# [EXERCISE INSTRUCTIONS]
Report each line of the data that includes the word "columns".
Segment Start: EXTRACTED ENTRIES
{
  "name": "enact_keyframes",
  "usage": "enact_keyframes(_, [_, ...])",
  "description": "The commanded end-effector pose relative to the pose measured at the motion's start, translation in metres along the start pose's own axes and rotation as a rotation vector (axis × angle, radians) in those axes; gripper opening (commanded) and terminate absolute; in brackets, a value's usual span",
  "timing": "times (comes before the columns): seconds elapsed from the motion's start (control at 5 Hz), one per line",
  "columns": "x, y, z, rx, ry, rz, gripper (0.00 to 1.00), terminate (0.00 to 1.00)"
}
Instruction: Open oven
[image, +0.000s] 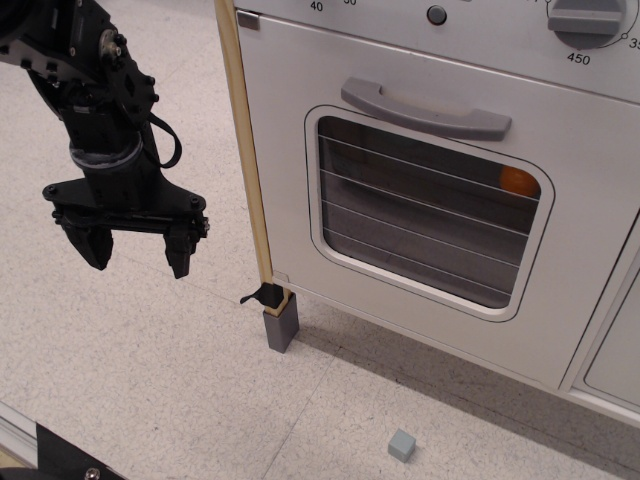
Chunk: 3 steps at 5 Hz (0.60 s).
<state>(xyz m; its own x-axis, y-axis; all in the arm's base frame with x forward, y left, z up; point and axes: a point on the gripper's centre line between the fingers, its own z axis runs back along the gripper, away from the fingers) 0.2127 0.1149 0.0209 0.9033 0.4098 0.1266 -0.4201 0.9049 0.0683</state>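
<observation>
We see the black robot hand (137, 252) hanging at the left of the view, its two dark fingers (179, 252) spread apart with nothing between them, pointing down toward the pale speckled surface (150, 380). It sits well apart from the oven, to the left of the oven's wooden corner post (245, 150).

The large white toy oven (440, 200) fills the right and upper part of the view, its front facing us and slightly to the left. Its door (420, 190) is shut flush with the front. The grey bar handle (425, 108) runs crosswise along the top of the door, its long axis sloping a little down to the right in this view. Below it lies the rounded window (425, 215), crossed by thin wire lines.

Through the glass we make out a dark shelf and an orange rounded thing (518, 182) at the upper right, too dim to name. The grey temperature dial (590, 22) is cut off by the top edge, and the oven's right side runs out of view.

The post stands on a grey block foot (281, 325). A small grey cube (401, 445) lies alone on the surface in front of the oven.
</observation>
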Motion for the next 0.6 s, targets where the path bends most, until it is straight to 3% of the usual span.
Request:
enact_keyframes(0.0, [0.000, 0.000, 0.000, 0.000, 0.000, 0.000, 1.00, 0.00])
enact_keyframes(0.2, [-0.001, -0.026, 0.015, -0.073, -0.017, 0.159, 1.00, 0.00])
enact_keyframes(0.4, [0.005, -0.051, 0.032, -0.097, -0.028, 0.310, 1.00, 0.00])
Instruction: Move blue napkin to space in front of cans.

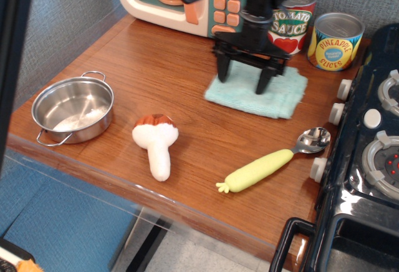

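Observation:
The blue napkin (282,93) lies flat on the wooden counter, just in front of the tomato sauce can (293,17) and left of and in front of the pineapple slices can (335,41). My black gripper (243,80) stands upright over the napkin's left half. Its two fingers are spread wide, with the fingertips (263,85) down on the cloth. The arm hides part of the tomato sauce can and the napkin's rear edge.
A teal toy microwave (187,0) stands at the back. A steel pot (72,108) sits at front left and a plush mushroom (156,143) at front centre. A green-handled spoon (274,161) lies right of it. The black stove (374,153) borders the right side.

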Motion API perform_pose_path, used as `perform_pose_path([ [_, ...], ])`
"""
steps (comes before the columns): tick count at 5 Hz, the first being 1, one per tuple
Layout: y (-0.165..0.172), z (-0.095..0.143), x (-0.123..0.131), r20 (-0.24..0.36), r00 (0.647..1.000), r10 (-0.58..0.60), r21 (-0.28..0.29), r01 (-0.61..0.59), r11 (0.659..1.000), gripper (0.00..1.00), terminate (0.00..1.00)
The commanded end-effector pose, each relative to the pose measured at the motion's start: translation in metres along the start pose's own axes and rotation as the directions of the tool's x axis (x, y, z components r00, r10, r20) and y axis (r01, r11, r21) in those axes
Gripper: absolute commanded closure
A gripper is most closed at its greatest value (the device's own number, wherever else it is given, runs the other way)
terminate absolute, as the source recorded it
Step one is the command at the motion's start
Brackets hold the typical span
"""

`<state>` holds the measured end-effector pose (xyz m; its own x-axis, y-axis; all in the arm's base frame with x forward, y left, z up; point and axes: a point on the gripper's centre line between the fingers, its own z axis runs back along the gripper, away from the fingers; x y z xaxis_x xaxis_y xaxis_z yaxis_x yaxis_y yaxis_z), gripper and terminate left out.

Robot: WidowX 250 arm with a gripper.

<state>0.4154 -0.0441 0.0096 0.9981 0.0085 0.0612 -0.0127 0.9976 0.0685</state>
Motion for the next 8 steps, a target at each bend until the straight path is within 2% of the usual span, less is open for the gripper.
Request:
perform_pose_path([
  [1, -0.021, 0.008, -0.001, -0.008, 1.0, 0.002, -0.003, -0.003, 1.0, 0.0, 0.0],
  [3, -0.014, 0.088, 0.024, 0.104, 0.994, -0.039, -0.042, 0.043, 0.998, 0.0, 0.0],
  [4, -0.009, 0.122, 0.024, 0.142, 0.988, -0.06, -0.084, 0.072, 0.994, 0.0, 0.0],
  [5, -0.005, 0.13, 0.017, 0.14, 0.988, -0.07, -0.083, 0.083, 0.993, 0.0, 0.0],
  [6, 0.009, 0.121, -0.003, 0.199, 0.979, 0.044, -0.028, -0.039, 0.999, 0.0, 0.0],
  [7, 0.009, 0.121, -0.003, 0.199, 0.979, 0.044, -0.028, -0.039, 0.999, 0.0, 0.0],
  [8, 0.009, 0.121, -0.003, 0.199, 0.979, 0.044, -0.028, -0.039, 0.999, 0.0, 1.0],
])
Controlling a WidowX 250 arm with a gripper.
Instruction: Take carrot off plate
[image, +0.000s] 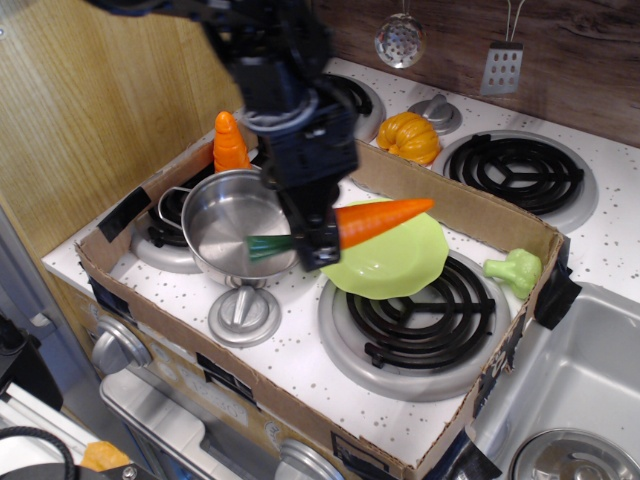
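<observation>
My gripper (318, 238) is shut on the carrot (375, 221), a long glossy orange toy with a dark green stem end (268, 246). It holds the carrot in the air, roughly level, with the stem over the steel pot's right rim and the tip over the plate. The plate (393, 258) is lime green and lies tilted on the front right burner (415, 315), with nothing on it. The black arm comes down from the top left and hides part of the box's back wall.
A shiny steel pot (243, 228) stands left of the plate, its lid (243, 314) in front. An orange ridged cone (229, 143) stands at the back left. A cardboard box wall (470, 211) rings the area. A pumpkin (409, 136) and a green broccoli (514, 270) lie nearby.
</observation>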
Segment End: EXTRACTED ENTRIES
# [TASK ANSWER]
  "timing": "times (comes before the columns): seconds elapsed from the motion's start (control at 5 Hz), one per line",
  "columns": "x, y, z, rx, ry, rz, gripper (0.00 to 1.00), terminate (0.00 to 1.00)"
steps (comes before the columns): tick count at 5 Hz, the first being 1, one per tuple

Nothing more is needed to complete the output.